I got a job!
Being unemployed since mid-January has been trying. Looking for a job is literally the worst job I have ever had. (Working retail might have been worse.) This economy does not make it easy. Many listings have a long list of job duties coupled with a very small salary because so many people are out of work. It is so frustrating to send out resume after resume and hear nothing back.
My last job had a 60 mile a day commute. With gas prices what they are, plus my sanity of driving through a tourist mecca, I wanted something closer to home. I am so lucky that everything came together and I found a job with a 20 minute commute.
I know J is relieved because with him going to school full time, we really cannot afford for me to be out of work.
I start next week and I really couldn’t be happier.
The bad news is from a recent appointment with my Endocrinologist. My blood work was great (thyroid, glucose, and cortisol levels) as it has been for the last year. The issue is that I still have a nodule on my thyroid that is active. When you do the RAI, it typically kills all thyroid function. Mine did not.

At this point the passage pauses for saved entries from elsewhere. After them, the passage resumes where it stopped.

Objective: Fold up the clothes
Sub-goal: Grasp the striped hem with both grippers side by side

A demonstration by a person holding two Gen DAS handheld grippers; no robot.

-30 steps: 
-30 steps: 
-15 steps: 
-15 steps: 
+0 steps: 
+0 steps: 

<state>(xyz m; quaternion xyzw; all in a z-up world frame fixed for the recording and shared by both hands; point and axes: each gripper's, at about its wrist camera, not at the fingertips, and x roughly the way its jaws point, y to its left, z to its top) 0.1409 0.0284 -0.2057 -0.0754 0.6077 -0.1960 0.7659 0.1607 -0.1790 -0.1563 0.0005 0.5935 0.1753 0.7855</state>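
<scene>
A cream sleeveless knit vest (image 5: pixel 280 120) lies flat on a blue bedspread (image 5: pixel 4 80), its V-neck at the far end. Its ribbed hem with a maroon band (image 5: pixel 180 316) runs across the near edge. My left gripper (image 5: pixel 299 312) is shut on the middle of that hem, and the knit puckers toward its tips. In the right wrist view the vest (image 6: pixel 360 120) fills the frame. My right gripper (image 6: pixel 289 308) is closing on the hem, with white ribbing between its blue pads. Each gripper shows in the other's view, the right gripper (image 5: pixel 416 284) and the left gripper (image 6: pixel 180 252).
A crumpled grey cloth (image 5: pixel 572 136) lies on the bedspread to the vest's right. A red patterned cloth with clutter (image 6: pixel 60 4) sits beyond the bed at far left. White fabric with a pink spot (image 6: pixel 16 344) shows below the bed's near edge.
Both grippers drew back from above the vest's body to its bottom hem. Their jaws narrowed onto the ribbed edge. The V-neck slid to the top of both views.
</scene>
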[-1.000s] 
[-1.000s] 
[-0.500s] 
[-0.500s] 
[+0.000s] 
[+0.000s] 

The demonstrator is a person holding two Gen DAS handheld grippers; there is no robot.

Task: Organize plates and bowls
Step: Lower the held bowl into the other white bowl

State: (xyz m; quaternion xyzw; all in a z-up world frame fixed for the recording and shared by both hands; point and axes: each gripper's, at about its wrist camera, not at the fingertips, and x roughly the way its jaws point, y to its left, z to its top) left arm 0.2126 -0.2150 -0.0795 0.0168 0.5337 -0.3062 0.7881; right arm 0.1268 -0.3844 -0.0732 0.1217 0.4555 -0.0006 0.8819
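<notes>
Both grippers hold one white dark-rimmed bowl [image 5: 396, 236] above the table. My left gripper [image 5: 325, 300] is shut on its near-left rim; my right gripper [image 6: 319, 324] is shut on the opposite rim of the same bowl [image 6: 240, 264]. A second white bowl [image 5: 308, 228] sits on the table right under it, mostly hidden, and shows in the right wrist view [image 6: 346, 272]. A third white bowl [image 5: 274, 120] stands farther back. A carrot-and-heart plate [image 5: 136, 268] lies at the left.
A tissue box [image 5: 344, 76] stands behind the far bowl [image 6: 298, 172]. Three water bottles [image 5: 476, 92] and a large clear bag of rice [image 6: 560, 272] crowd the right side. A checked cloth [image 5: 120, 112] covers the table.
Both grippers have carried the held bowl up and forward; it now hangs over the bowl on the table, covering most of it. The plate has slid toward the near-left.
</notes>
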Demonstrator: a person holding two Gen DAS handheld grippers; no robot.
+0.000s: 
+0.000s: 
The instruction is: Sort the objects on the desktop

The doctor decided to look at my nodule with an ultrasound and noticed that instead of one that I had six months ago. I now have two. It is most likely nothing but he suggested I have a biopsy to rule out cancer. Most nodules are not cancer. Thyroid cancer is very treatable but I am still freaked out. I thought that minus the regular blood work, I was done with dealing with thyroid issues.
So there it is, some really good news and some news that is probably going to be fine.
Being unemployed is hard work.
Waking up each day, searching through job postings, and hoping that you get at least one interview is not as easy as it seems. The rejection and the feeling of dread that you may be unemployed for the long-term is stifling. I do feel lucky that I have friends who are keeping me updated when they hear of an opening and are helping me get my resume to the right people. It helps to know that there are people out there rooting for you.
Searching for a job is a lot like training for a race, I am putting in my time and hoping that it pays off in the long run. Hoping that each small piece, like networking, will help get me to the finish line.
The most difficult part of all this is the betrayal. My former job did notify my department of the imminent elimination but I was told in a meeting that they were creating a new position for me and that they did not want me to leave. I was even sent a rough idea of the new job duties and told to hold tight for an official job opening to come. That never happened and I was told that they were unable to get the funding for the new position on the same day I was informed about the lay off.
We cannot change the past but I feel like a fool. I should have started looking when they first spoke to us but I believed that they would want to keep someone who worked there for nearly five years and had been consistently successful. I was wrong.
Having so much more free time has allowed me to focus on some long-term projects that I had little time for previously. I am the President of the Polk County Young Democrats and really want this group to have a better social media presence. Now I have time to spend on that Twitter account and the Facebook fan page to hopefully attract more members. It is so important to me to get young people involved in politics, especially in an election year. I know spending more time working on that goal is well worth it.
I am well on my way to one of my 2012 goals of reading 100 books.
For now, I will keep moving forward and hope that this difficult time is temporary. That everything will work out in the end.